The passage declares that people will see visions and have dreams. This declaration prepares the believers gathered at Pentecost for subsequent dreams that would be given to Peter (concerning the edibility of all God’s creatures) and to other apostles, such as Paul—whose vision of Christ led to his conversion on the Damascus road. The reference to this passage, therefore, comes at an opportune time—just after the resurrection of Christ and before the explosive evangelical period in which such strange things would occur.
It prepares the people for these occurrences (signs and wonders) and makes it more likely that they will accept them when they happen. The passage also has an ominous quality, in which predictions are made about transformations of the phenomena in the heavens which will cause them to be even more wondrous than they are. Furthermore, the transformations of these heavenly bodies will take place in a way that makes them seem dangerous.
The passage reads, “I will show wonders in the heaven above and signs on the earth below, blood and fire and billows of smoke. The sun will be turned to darkness and the moon to blood before the coming of the great and glorious day of the Lord” (v. 19-20).

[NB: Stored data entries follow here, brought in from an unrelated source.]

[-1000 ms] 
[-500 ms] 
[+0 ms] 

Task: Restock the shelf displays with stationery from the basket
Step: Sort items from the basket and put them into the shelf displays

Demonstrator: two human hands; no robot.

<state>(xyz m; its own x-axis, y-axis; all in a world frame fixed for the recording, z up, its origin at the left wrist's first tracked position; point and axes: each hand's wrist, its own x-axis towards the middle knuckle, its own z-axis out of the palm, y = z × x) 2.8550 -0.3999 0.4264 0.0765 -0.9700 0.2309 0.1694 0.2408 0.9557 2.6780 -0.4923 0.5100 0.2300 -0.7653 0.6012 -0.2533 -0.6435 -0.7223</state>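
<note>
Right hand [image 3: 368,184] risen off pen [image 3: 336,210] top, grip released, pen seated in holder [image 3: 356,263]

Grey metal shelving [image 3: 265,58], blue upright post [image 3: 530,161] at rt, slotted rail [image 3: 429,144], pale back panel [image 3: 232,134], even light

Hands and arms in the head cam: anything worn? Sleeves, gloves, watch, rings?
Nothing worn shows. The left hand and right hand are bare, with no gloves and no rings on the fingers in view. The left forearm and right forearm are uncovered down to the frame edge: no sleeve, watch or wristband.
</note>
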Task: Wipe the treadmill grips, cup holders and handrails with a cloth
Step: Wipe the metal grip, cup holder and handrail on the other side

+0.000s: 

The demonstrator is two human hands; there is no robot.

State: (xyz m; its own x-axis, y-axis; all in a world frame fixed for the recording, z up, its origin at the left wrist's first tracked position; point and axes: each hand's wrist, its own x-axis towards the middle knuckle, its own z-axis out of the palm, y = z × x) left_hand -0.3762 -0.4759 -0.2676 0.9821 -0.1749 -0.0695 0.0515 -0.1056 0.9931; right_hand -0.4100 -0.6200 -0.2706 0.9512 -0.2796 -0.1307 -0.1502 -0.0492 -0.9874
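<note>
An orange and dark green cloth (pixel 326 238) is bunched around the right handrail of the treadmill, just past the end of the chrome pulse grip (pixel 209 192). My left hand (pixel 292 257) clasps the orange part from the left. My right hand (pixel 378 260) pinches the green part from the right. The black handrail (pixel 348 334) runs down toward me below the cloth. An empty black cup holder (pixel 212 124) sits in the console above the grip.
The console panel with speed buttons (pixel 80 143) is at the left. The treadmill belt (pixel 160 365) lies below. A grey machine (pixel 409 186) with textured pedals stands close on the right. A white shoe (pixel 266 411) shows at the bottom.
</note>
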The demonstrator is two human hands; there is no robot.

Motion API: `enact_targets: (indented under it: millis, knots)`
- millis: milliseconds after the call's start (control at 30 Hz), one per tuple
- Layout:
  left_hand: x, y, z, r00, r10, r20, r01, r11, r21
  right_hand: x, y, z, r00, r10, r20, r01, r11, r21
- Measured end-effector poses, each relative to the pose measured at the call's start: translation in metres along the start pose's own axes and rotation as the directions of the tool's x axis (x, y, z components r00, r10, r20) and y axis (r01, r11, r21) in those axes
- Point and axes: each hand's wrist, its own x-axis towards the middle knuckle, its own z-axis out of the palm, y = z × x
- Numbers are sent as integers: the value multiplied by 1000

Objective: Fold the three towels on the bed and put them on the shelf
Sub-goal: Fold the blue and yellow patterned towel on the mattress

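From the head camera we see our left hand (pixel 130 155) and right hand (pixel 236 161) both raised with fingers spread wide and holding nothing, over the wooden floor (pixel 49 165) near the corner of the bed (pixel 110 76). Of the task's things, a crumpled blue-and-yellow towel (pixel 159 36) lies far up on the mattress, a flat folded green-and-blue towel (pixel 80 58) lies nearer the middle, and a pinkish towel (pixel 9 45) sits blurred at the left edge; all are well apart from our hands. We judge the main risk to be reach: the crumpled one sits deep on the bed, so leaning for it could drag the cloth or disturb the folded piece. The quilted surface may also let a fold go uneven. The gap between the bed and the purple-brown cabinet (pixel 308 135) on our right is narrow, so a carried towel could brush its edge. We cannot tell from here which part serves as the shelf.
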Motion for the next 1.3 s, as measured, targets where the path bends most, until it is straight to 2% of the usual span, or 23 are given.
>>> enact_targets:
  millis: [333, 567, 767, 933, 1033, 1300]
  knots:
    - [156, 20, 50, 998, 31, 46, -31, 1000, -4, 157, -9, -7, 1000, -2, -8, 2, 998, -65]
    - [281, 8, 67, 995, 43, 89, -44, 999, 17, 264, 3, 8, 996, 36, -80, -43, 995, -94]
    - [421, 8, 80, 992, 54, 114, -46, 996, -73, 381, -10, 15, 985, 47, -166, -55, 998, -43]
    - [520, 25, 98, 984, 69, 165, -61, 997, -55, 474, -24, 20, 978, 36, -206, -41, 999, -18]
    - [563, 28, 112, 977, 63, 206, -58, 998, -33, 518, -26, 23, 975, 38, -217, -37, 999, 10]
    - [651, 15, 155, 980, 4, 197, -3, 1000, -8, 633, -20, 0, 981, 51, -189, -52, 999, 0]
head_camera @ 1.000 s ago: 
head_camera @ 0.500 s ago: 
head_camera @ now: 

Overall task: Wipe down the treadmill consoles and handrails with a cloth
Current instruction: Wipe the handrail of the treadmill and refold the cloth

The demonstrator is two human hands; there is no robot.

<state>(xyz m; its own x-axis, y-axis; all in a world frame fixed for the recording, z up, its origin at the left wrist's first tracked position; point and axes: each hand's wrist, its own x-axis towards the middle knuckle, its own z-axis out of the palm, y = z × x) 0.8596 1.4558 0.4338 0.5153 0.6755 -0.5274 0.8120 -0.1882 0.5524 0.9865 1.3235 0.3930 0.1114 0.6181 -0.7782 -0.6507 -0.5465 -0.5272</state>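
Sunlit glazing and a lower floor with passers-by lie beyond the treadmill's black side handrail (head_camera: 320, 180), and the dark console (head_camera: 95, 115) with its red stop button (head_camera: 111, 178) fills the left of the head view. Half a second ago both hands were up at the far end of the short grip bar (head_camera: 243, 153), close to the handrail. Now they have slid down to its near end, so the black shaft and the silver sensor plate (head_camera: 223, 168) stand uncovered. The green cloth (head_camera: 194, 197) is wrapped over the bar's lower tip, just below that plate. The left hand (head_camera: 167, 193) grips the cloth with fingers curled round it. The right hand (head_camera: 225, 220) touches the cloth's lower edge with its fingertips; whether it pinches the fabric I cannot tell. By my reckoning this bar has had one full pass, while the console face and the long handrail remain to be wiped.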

This serves to remind believers about the greatness of God’s power and his ability to affect things that are far beyond the control of man. In the Authorized King James Version of the Bible, the day is described as “great and terrible. This demonstrates that though God loves man and this great day can be favorable (through pouring out His spirit upon man), it can also be a day of fury in which he might pour out his wrath upon the earth. It therefore increases fear and reverence of the Lord, urging men to continue to keep their hearts and lives pure before the Him. In addition to this, the fact that such a great and terrible God would condescend to come down and infuse man with his spirit not only humbles those who hear, but convinces them of their worth on the planet and of God’s love for them.